THE BLIND BOYS OF ALABAMA
November 7, 2002
We are very proud to announce that we have teamed up with Bruce Sullivan and the very cool folks at Real World Records/Virgin to bring you an extremely inspirational debut video by Grammy Award winners The Blind Boys of Alabama. Unquestionably the world’s hippest septuagenarians, The Boys perform the wonderfully uplifting Stevie Wonder soul classic “Higher Ground.” The song features dueling guitar work by Ben Harper and pedal steel phenom Robert Randolph (Harper calls his experience performing with The Boys “one of the greatest musical moments of my life.”).
If ever the world needed encouragement, guidance and a positive message, it is now. The Blind Boys of Alabama are a symbol of persistence, survival, passion, heart and life. It is important for us to see examples of men who have traveled through the rumble and tumble of life and come out the other side smiling, dancing and singing. The Blind Boys of Alabama may indeed be physically blind, yet they still have the uncanny ability to show us the way through a celebration of life and existence. When asked at the Grammy’s last year how they had managed to stay together for so long, member Clarence Fountain answered, “Ain’t got nothing else to do.” After more than 60 years, The Blind Boys of Alabama are still bringing their old time soulful harmonies to new generations.
Since forming their group at the Alabama Institute for the Negro Blind in 1939, they have kept alive the spirit and energy of pure soul gospel music. Founding members Clarence Fountain, Jimmy Carter and George Scott – along with more recent arrivals Joey Williams, Ricky McKinnie and Bobby Butler – master the haunting falsettos and vibrant, muscular harmonies that have become the trademark of The Blind Boys of Alabama for over six decades. And at ages when most men have retired from life’s spotlight, they continue to play sold out, jaw-dropping performances all over the world.
The new album pulls together a rich assortment of classic and contemporary spiritual songs, many from the soul music tradition – with compositions from Curtis Mayfield (People Get Ready), Prince (The Cross), Aretha Franklin (Spirit in the Dark), Jimmy Cliff (Many Rivers to Cross), Ben Harper (I Shall Not Walk Alone), Stevie Wonder’s title track, and, yes, even Funkadelic (Me and My Folks).

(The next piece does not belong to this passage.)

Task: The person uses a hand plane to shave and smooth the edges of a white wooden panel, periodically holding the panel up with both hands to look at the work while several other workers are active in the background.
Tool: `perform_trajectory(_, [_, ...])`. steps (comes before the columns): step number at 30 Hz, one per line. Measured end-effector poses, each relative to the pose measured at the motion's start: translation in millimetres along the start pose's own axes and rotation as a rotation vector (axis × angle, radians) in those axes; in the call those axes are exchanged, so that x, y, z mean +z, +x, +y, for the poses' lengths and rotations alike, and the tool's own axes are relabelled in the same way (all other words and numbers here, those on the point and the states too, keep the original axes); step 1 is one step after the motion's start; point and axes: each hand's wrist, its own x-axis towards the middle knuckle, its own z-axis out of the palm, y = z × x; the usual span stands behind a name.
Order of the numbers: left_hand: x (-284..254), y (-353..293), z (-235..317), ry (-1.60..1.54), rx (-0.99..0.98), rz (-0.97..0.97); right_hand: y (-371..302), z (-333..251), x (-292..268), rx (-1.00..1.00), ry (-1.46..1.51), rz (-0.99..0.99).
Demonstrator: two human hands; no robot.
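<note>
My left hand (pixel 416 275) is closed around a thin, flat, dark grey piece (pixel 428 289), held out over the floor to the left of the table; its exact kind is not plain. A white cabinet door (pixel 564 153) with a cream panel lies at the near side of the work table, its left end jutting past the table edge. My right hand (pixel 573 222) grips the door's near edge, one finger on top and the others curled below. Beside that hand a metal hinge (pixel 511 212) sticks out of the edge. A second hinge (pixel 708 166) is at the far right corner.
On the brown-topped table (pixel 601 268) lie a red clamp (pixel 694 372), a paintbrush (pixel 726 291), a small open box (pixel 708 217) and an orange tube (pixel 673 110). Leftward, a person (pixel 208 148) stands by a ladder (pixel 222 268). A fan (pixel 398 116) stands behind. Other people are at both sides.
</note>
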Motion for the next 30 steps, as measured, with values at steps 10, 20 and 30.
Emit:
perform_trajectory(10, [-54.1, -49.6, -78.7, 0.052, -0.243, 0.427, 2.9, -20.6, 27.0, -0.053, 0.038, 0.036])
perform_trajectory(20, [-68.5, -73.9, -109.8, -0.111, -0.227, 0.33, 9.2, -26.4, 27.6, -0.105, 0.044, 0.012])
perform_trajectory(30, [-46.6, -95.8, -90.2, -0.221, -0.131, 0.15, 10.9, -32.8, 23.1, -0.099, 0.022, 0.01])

Directed by Steve Hanft (Beck, The Red Hot Chili Peppers), the “Higher Ground” clip begins black and white with The Blind Boys of Alabama heading to a typical day of work, which for them is entertaining people and lifting their spirits. The group enters a building, boards an elevator and starts their ascent upward. Their first stop is church. As soon as their performance begins, not only do people rise to their feet and sing along but the video turns from black and white to color. The effect is clear – The Blind Boys of Alabama are spreading their energy and vibrancy to the people around them and it is incredibly contagious. After this performance they head back into the elevator, go up a few more floors and get out to perform in a large venue for people of all different colors and ethnicity. Wherever they go, they leave people energized and electrified.
Finally, as the clip comes to an end, the Boys board the elevator one more time and head up to the roof for their final performance. This time it’s just them, singing straight to the camera. All that can be seen behind them is a bright blue sky. In essence, through the course of the video, The Blind Boys of Alabama have made their way through what started out as a dark and gray day and turned it into a gorgeous, sunny, hopeful day via their positive message, their persistent spirits and their love of music and life. A message so simple, it might be overlooked if it weren’t for the incredible uniqueness of the men who are sending us the clues. The message — if you keep on keeping on you’ll eventually find sunshine.